The railway station would be quiet for a while and when a train arrived, the place would noisy and chaotic. The nervous ticket inspector was swept down by the crowd and the vendors were heard selling their goods. Every time the crowd swept out Arun, he ambled back to the station after the train left.
(a) Fill in each of the numbered blanks with the correct form of the word given in brackets. Do not copy the passage, but write in correct serial order the word or phrase appropriate to the blank space.
(0) was reading
Yesterday, I (0) …………….. (read) a corpus about the British explorer James Cook. He (1) …………….. (born) in the village of Marton, Yorkshire, on 27 October 1728. His family soon (2) …………….. (move) to another village, called Great Ayton, where Cook (3)…………….. (spend) most of his childhood. As a teenager James Cook (4) …………….. (develop) a fascination for the sea and (5)……………….. (travel) to Whitby where he (6)……………….. (find) employment on a coal ship. While he (7) …………….. (serve) in the Royal Navy during the Seven Year’s War (1756-1763), Cook (8)…………….. (have) the command of a ship.
(1) was bom
(b) Fill in the blanks with the appropriate word.
(i) We accept your kind invitation ……………. pleasure.
(ii) I should like to read that book …………….. Ernest Hemingway.

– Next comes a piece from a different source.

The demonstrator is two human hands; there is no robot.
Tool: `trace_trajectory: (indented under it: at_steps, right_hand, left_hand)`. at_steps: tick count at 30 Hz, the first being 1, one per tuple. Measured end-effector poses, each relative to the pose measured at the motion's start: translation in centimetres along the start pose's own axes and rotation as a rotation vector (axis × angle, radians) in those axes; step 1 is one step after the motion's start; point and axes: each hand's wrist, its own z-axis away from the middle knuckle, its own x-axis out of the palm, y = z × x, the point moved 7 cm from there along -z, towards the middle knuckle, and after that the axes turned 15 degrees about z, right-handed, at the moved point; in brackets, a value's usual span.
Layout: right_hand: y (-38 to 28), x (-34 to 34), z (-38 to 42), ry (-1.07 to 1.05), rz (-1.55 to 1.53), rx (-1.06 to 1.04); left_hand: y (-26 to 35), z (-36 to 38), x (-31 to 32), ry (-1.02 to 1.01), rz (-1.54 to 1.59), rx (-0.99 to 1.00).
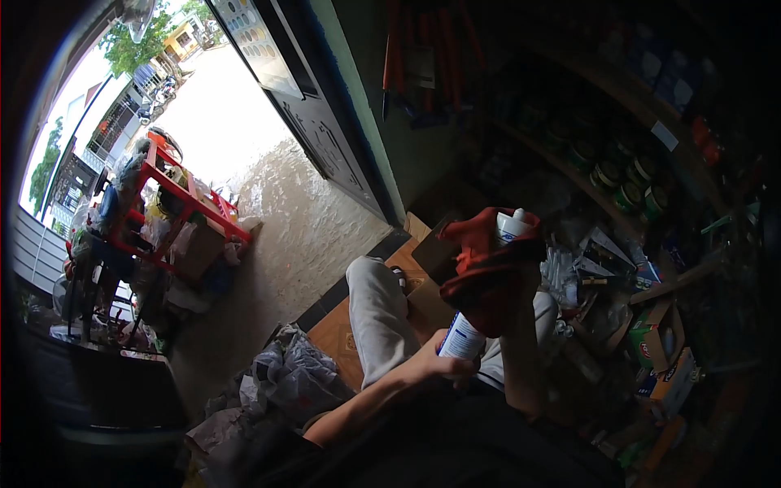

(iii) These oranges are sold …………….. the dozen.
(iv) The door …………….. the house is painted red.
(v) While waiting for my train, I took a walk …………….. the station.
(vi) The door was locked, so I shoved the letter …………….. the door.
(vii) He sat the camp fire……………..
(viii) Over one-third …………….. the oranges, are spoiled.
(c) Join the following sentences to make one complete sentence without using and, but or so.
(i) The judge gave his decision. The court listened carefully.
(ii) He wants to earn his livelihood. He works hard for that reason.
(iii) Einstein was a great scientist. He made many inventions.
(iv) I saw few trees. The trees were laden with fruits.
(i) The court listened carefully as the judge gave his decision.
(ii) He works hard to earn his livelihood.
(iii) Einstein was a great scientist who made many inventions.
(iv) I saw a few trees which were laden with fruits.
(d) Re-write the following sentences according to the instructions given after each. Make other changes that may be necessary, but do not change the meaning of each sentence,
(i) Swama asked me a question. I was unable to answer it.
(Begin with: I was )
(ii) You helped Tania. She will always be grateful.
(Begin with: Tania will )
(iii) I heard you won a prize. I am extremely delighted.
(Begin with: I am extremely…)
(iv) There was heavy traffic. We reached the stadium on time.
(Begin with: Though )
(v) Their trip lasted three days.
(Begin with: They )
(vi) She had to do the washing up but she didn’t.
(Begin with: She forgot )
(vii) English is easy to learn.
(Begin with: It )
(viii) Don’t leave the lights on all night, you will waste electricity.
(Begin with: If )
(i) I was unable to answer Swama’s question.
(ii) Tania will always be grateful for your help.
(iii) I am extremely delighted to hear that you won a prize.
(iv) Though there was heavy traffic, yet we reached the stadium on time.
(v) They had a three-day trip.
(vi) She forgot that she had washing to do.
(vii) It is easy to learn English.
(viii) If you leave the lights on all night, you will waste electricity.